What is needed
Please write out the data below once more, exactly as it stands.

Dataset extract
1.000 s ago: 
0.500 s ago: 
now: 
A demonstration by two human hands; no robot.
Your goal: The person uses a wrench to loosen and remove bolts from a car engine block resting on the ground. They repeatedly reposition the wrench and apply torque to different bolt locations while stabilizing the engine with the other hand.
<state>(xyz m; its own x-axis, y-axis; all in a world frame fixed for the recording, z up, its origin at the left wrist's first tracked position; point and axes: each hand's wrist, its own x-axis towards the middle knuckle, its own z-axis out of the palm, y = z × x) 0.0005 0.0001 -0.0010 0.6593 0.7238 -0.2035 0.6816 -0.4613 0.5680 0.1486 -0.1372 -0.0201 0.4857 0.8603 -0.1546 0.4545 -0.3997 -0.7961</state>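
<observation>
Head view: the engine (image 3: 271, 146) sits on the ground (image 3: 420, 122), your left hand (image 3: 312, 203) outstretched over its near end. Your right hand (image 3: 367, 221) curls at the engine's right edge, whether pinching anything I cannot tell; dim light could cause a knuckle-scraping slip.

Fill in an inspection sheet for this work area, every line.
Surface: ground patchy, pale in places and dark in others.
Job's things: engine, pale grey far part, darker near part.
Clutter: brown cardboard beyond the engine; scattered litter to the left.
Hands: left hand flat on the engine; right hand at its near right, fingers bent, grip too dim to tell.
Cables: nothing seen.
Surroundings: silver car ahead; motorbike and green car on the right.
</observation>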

Result
1.000 s ago: 
0.500 s ago: 
now: 
A demonstration by two human hands; no robot.
Your goal: The person uses a wrench to loosen and remove bolts from a car engine block resting on the ground. They repeatedly reposition the wrench and apply torque to different bolt locations while stabilizing the engine with the other hand.
<state>(xyz m; its own x-axis, y-axis; all in a world frame fixed for the recording, z up, its origin at the left wrist's first tracked position; point and axes: each hand's wrist, its own x-axis towards the middle knuckle, its own z-axis out of the palm, y = z × x) 0.0005 0.0001 -0.0010 0.6593 0.7238 -0.2035 0.6816 -0.4613 0.5680 0.1486 -0.1372 -0.0201 0.4857 0.8603 -0.1546 0.4545 -0.3997 -0.7961</state>
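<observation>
Head view: the engine (image 3: 271, 146) sits on the ground (image 3: 420, 122), your left hand (image 3: 312, 203) outstretched over its near end. Your right hand (image 3: 367, 221) curls at the engine's right edge, whether pinching anything I cannot tell; dim light could cause a knuckle-scraping slip.

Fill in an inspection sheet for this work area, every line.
Surface: ground patchy, pale in places and dark in others.
Job's things: engine, pale grey far part, darker near part.
Clutter: brown cardboard beyond the engine; scattered litter to the left.
Hands: left hand flat on the engine; right hand at its near right, fingers bent, grip too dim to tell.
Cables: nothing seen.
Surroundings: silver car ahead; motorbike and green car on the right.
</observation>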

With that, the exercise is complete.